The real question, of course, is whether either technology offers anything better than what feeds can do now.

I think I’ll end up going the external-feed route for the Webslice as well, since it’ll use a lot less bandwidth than having a bunch of IE installations pulling the entire home page once a day. Plus since I’m using SSI on that page, it doesn’t take advantage of conditional requests and caching, and a static file will. But that’ll have to wait. Lost is on in 2 minutes, and after getting up earlier than usual this morning, I’ll probably be going to bed right after the show.

Update: I checked in IE8, and the webslice does work as expected. A few minor differences: Webchunks pulls in external styles, like the background and colors, while IE8b1 only uses styles in the chunk itself. Interesting bit: I’m marking up list items as entries, and IE8 is actually displaying them as a bulleted list, while Webchunks is simply showing the content.
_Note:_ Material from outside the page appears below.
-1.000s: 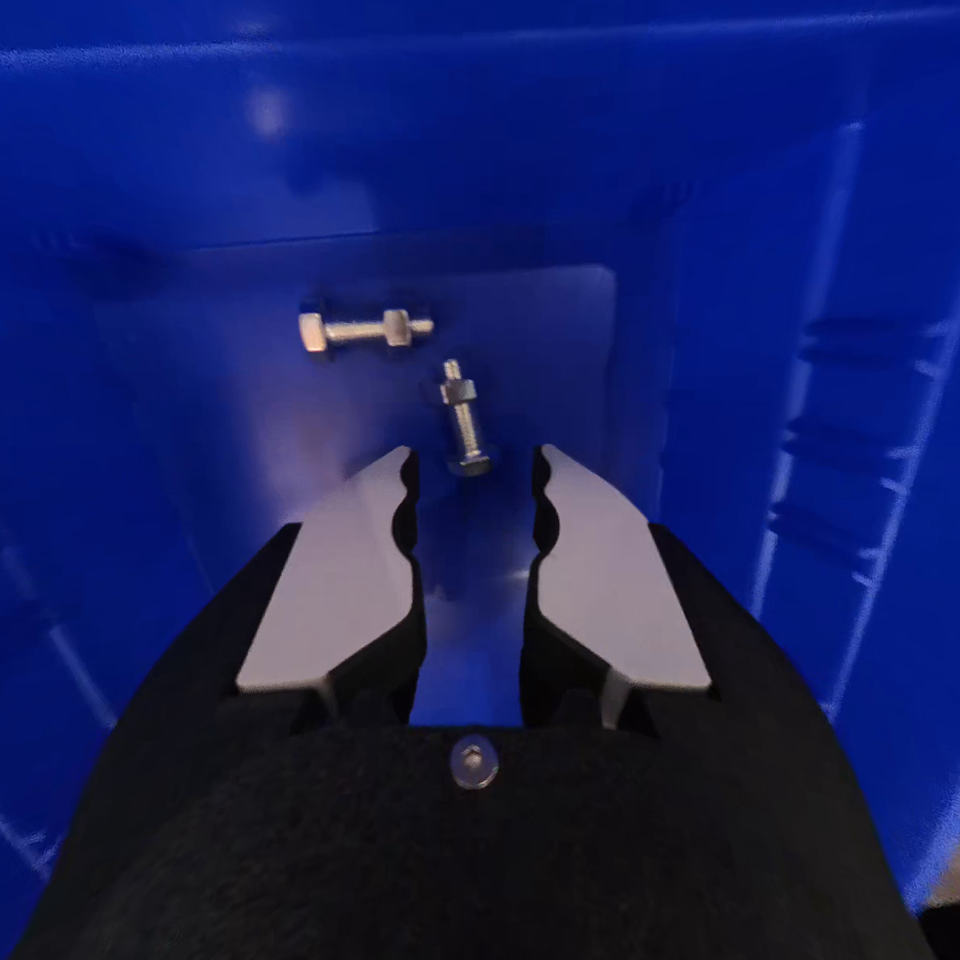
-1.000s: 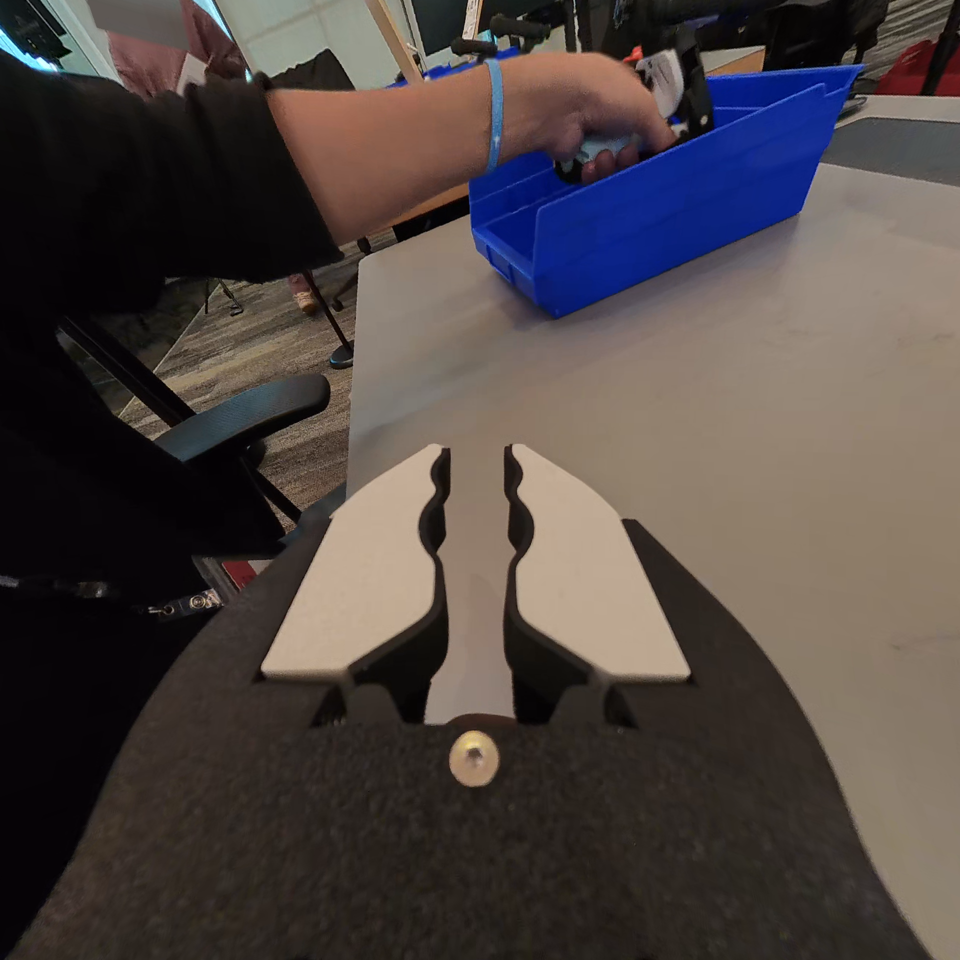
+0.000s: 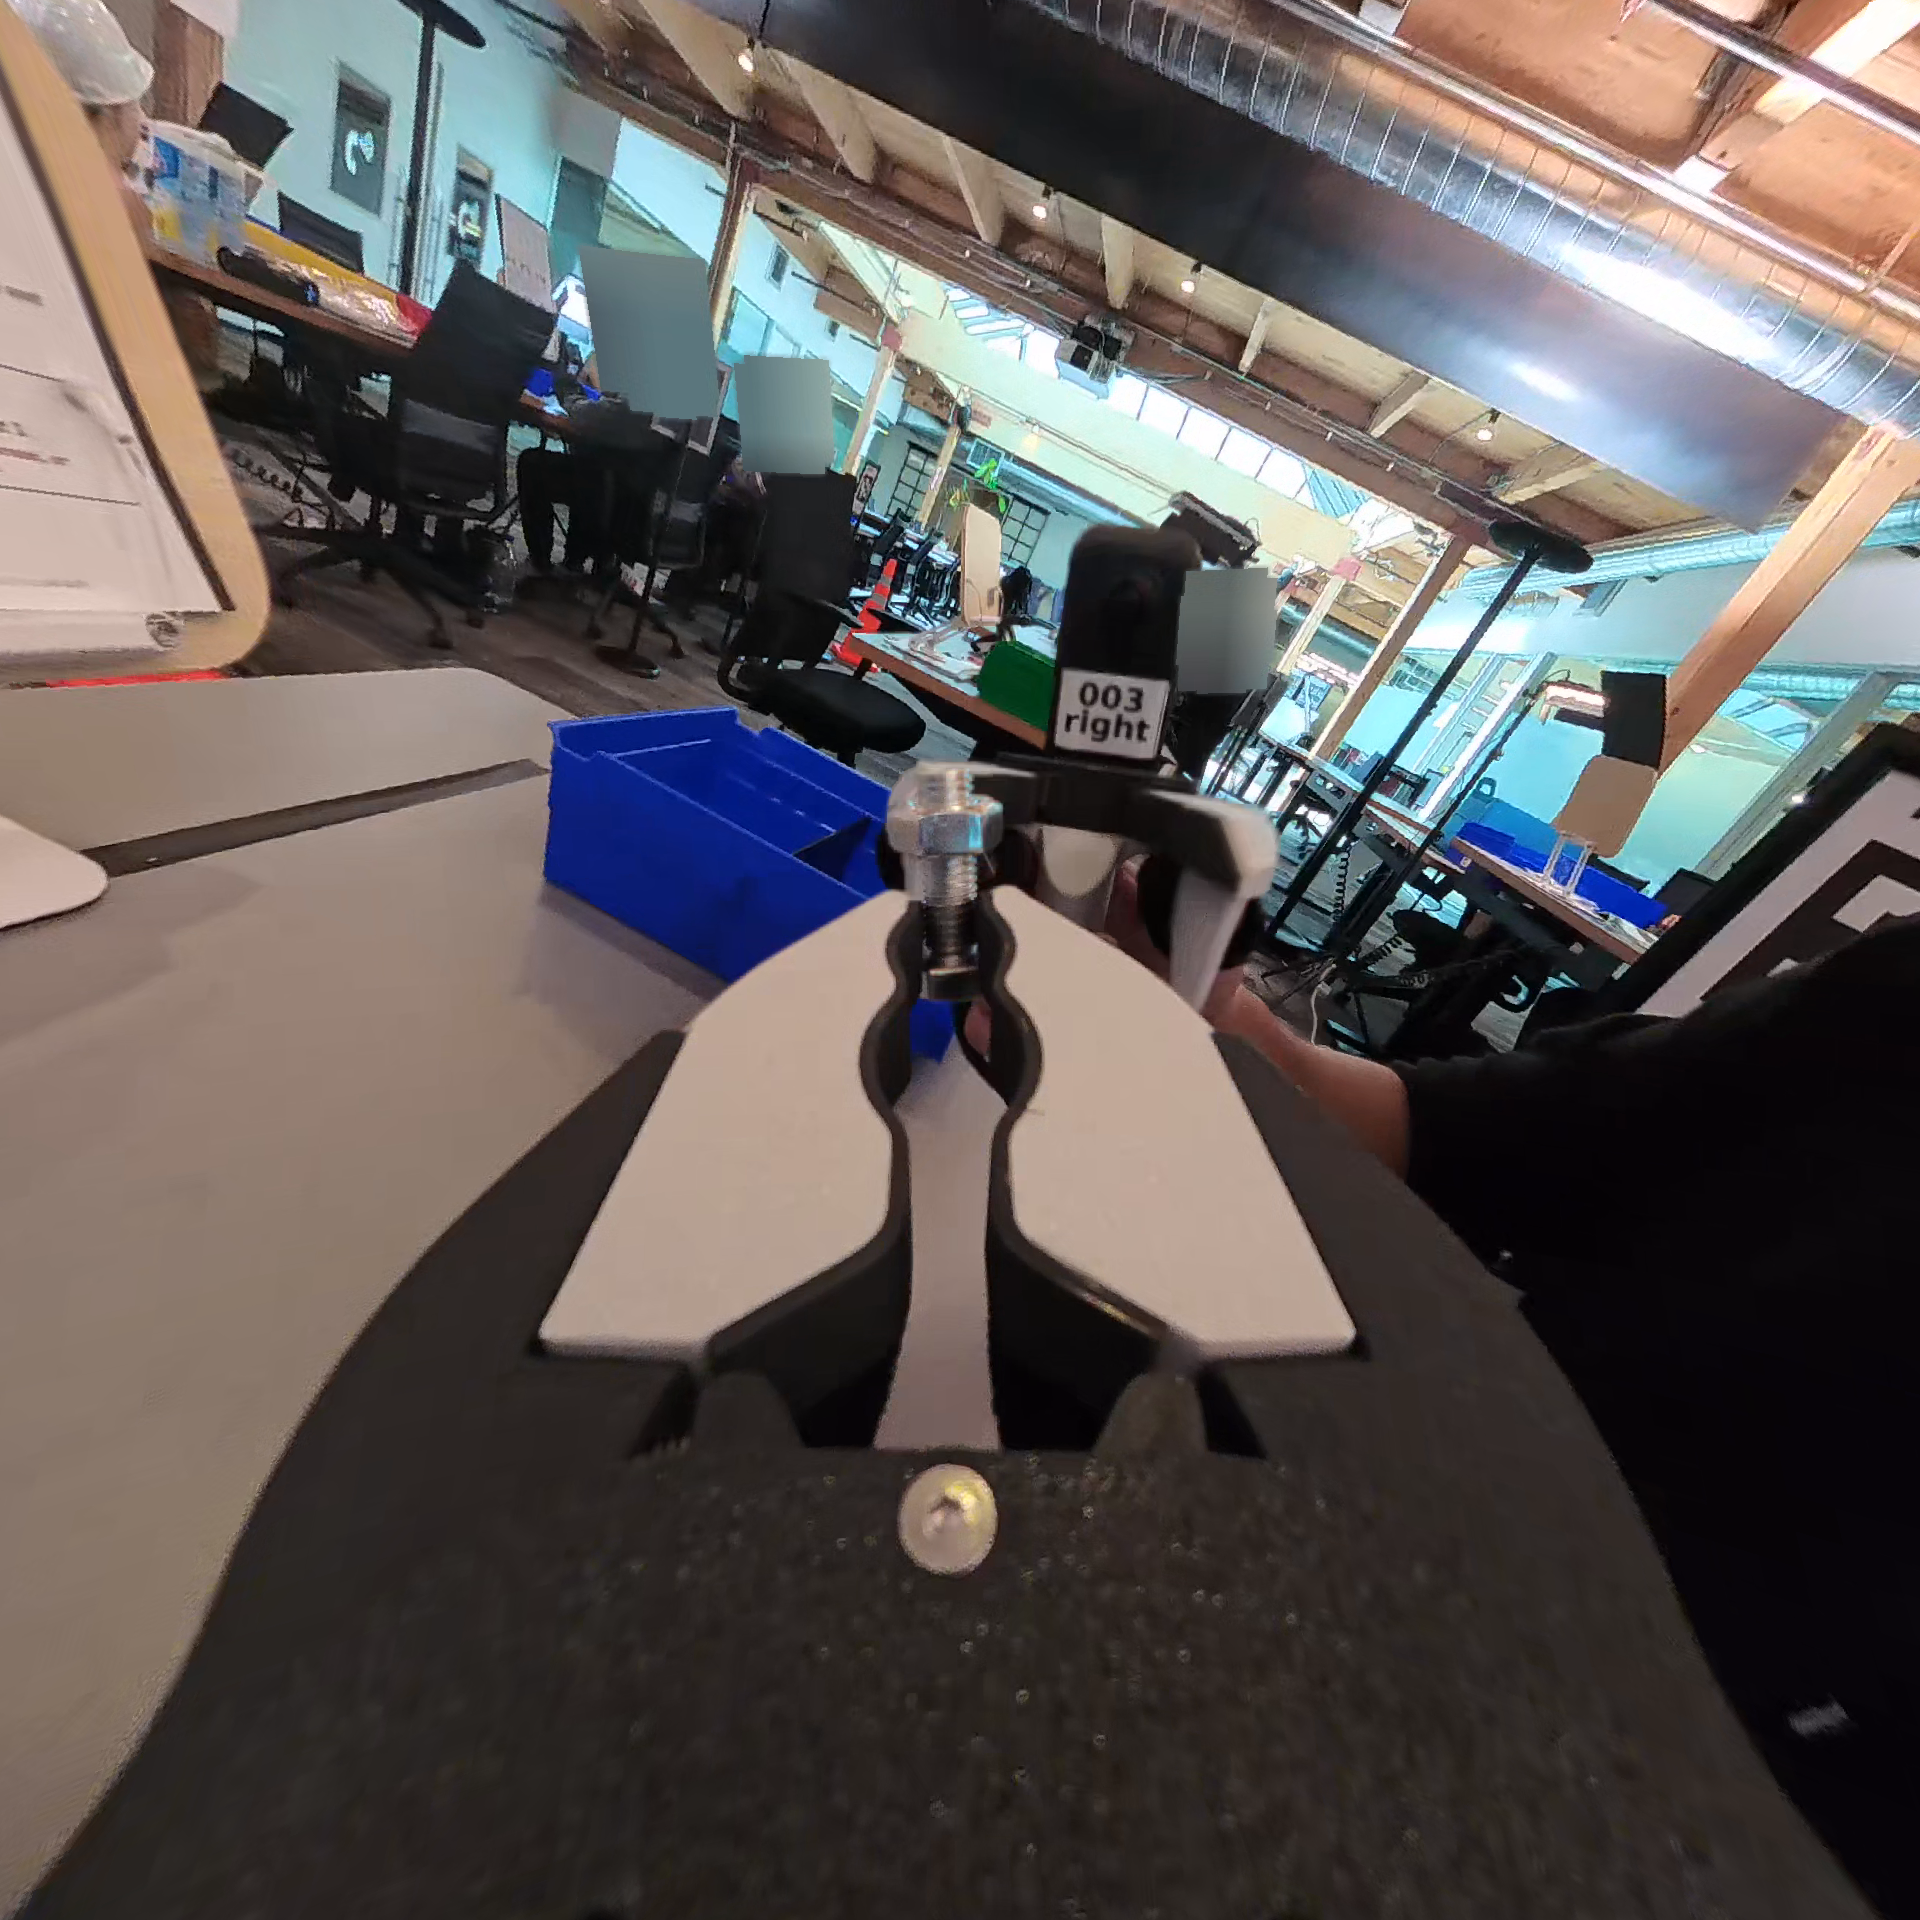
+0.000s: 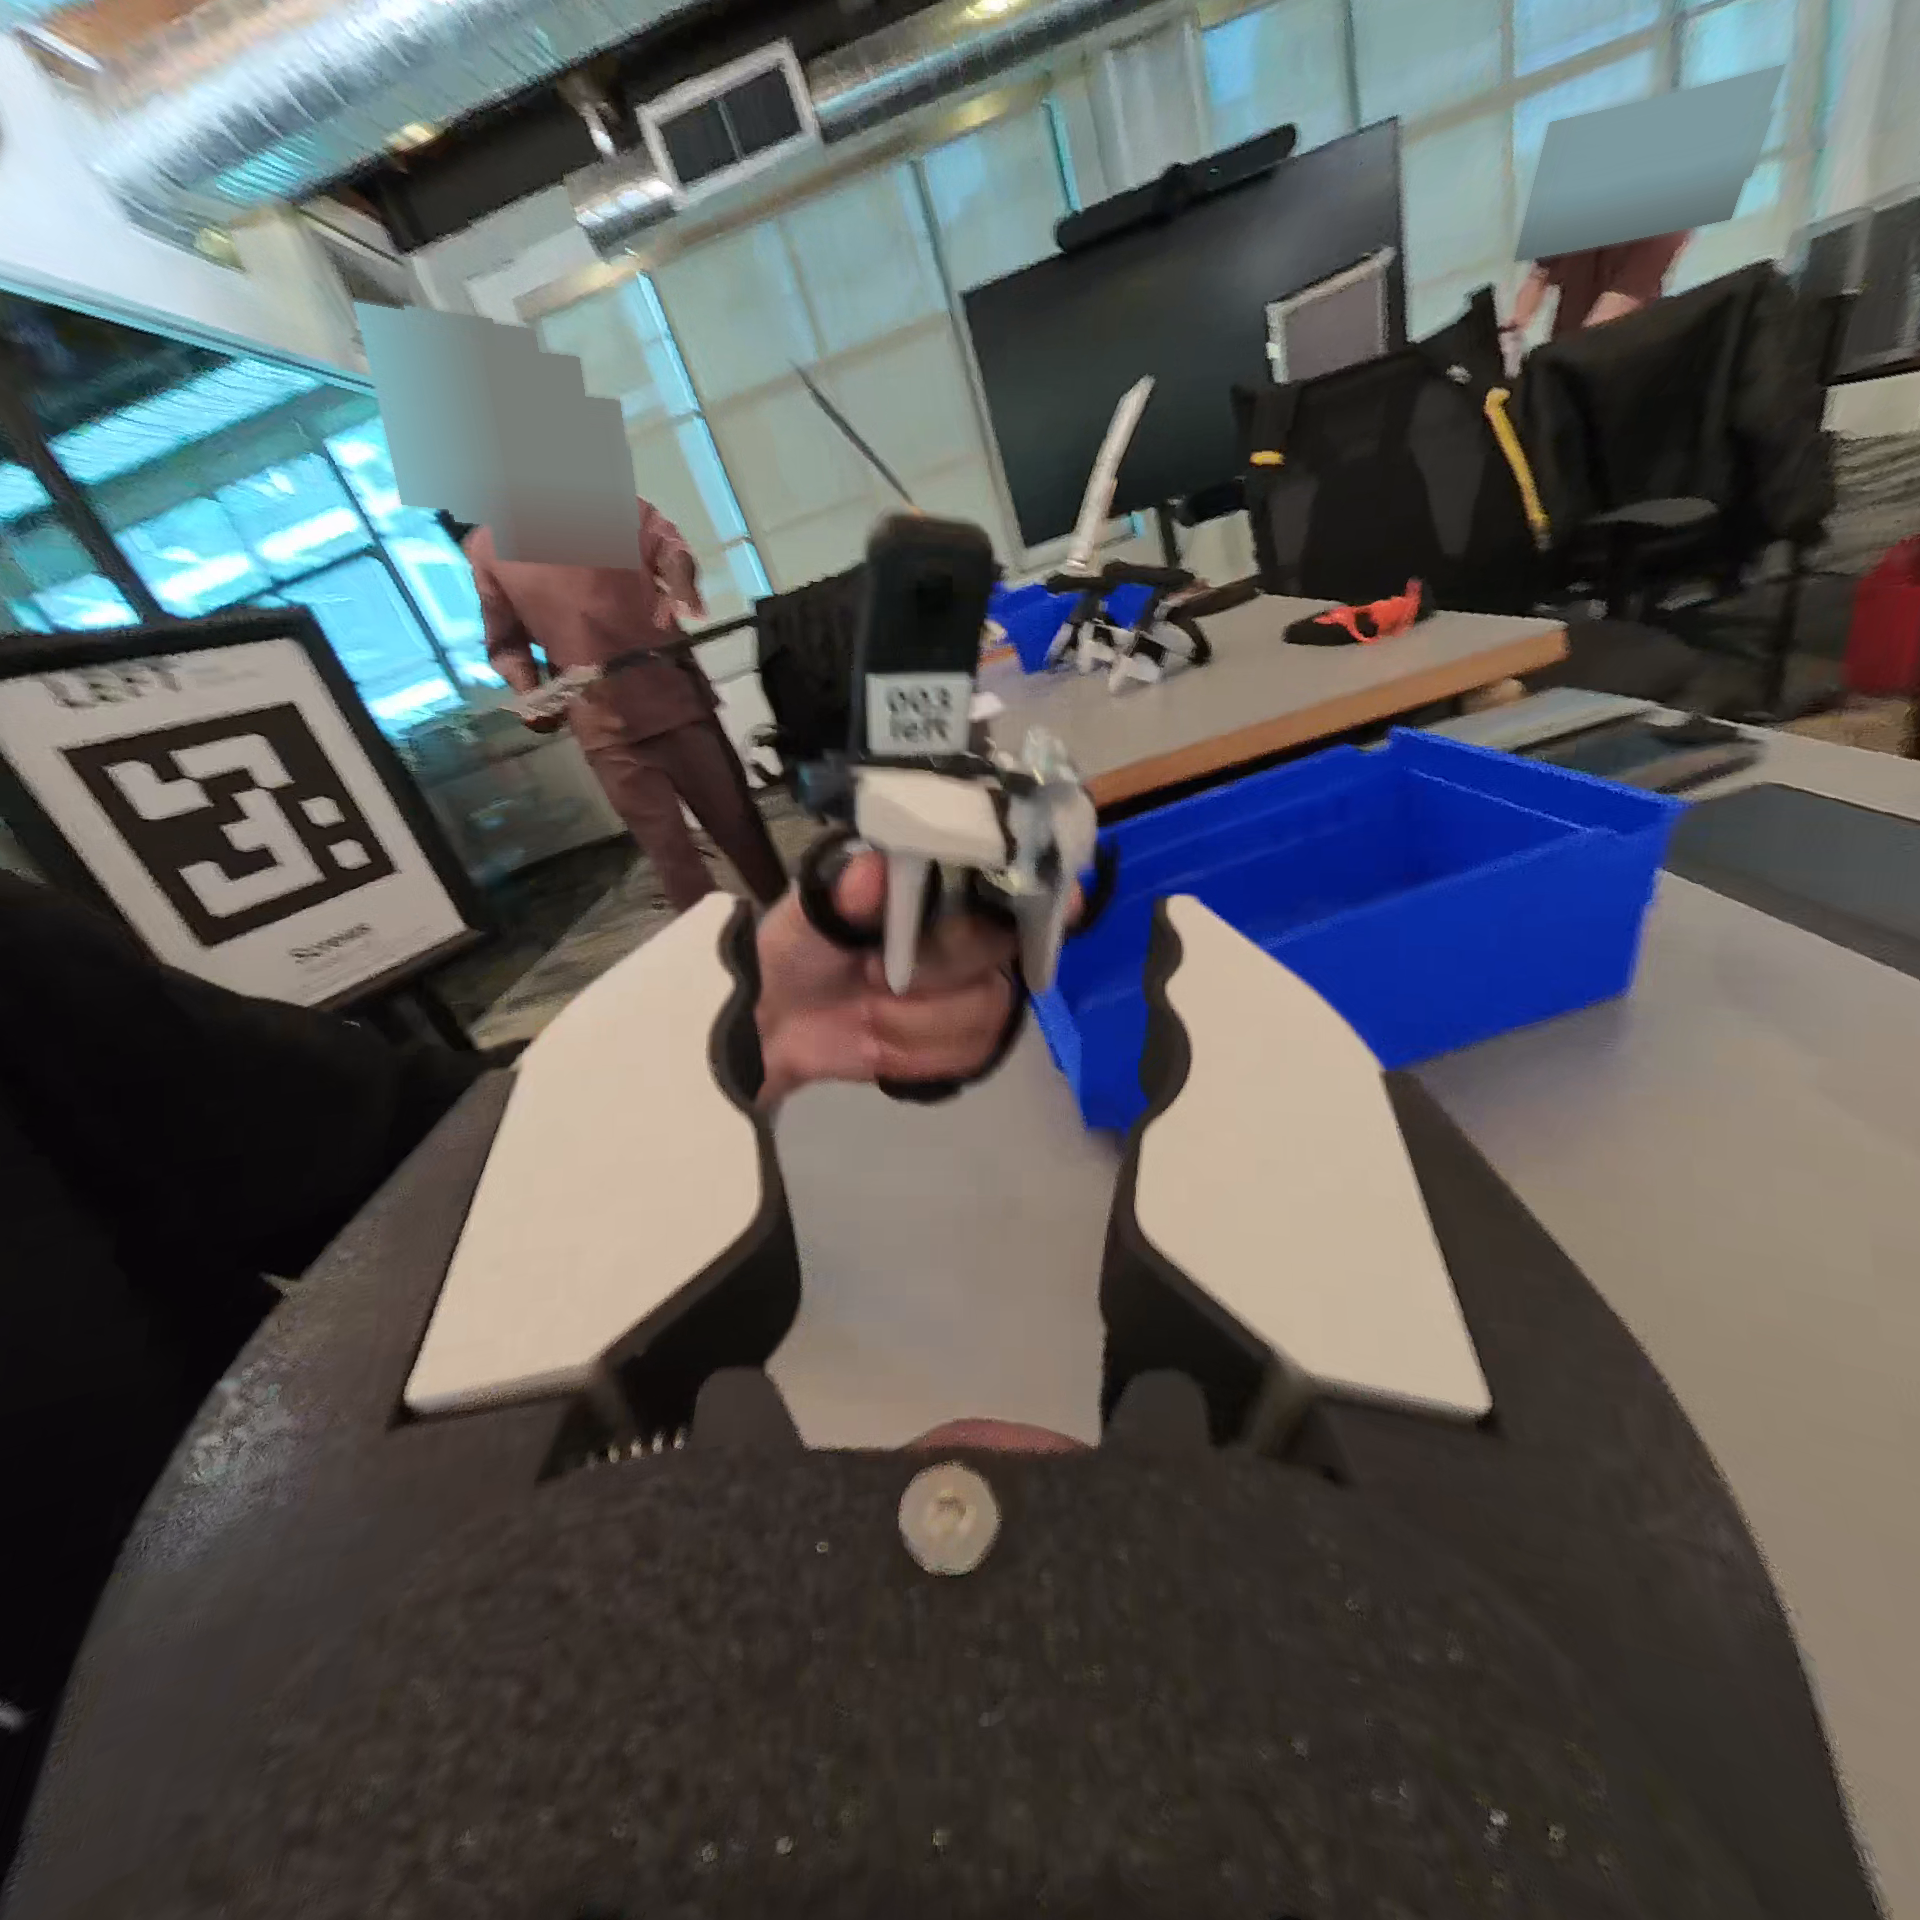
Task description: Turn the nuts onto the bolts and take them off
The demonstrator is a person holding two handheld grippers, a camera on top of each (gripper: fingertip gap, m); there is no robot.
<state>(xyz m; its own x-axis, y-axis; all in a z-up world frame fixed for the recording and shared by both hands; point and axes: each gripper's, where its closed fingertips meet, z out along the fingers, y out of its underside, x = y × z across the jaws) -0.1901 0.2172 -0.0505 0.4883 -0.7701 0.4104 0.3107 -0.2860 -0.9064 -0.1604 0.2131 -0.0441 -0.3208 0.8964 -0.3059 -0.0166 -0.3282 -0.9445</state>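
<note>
L gripper [image 3: 948,961] jaws clamped on bolt [image 3: 943,914] w/ nut [image 3: 948,831] just past tips, R gripper [image 4: 948,956] jaws apart, empty, facing it; risk: off-axis approach knocks bolt askew in grip.

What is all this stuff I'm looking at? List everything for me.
bolt: one, silver, upright, gripped between the left fingers
nut: one, silver, threaded near the bolt's top
bin: one, blue, on the table
table: one, grey, under the bin
marker board: one, black and white, standing left in the right wrist view
office chairs: several, black, background
left gripper: one, white fingers, shut on the bolt
right gripper: one, white fingers, open, empty
</note>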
So it at least works. Maybe tonight or Sunday I’ll see if I can refine it a bit.

Making Use of Microsummaries

Well, Firefox 2 beta 1 is out, and I’ve been trying it out. I used to run nightly builds back in the early days, but since 1.0 hit, I haven’t been willing to go below beta-level for my primary browser, so I haven’t really been following development of Firefox 2. (Let me just say I really like in-line spell checking!)

As a web developer, one of the new features that caught my eye is microsummaries. If the name weren’t already taken, “live bookmarks” would have been the perfect description.

Basically it retrieves info from the bookmarked page and updates the label on your bookmark. Examples given include the current price and remaining time for an auction, or current stock price, or weather data. The page author can describe what chunk of data to use, or you can write an installable “generator” that applies itself to some list of pages.

This is a pretty cool idea: basically a 1-item RSS feed, automatically generated from the current page. (The disadvantage is that the browser retrieves the full page and then extracts the data, whereas an RSS feed is already summarized.) Edit: Apparently it’s also possible to link to a 1-line text document instead.

So, being handed a new tool, I immediately started trying to come up with something to do with it.

And came up more-or-less empty.

There are only two areas on my site that I update regularly: Flash: Those Who Ride the Lightning and this blog—and both are more suited to the list of recent updates that you get with RSS or Atom than the latest-info-only that you get with a microsummary.

It might prove useful for server monitoring, though. Condense the important info from a report (like “No alerts” vs “Server X down!”) and put it on the browser toolbar.